- **Exercise**:
Transcribe the data underneath exactly. No images belong in your version.

Provided data START

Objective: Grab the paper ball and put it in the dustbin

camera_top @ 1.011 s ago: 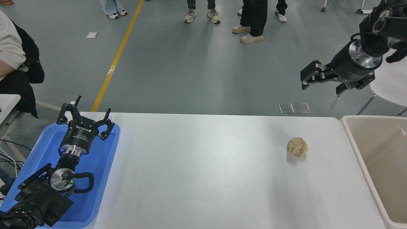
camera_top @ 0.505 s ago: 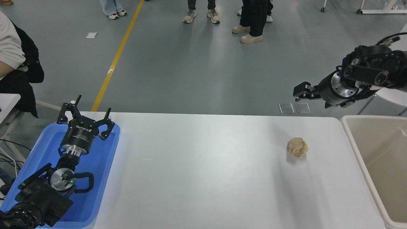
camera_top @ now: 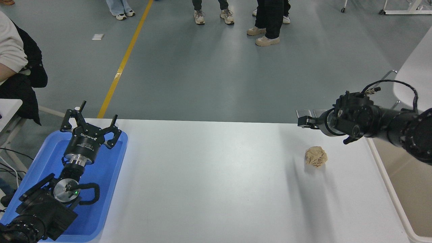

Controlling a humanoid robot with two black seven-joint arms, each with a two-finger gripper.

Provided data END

- **Reply**:
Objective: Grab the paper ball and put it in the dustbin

camera_top @ 1.011 s ago: 
camera_top @ 0.505 s ago: 
camera_top @ now: 

Controlling a humanoid robot with two black seven-joint arms, each with a two-finger gripper.

No more work is needed for this exercise.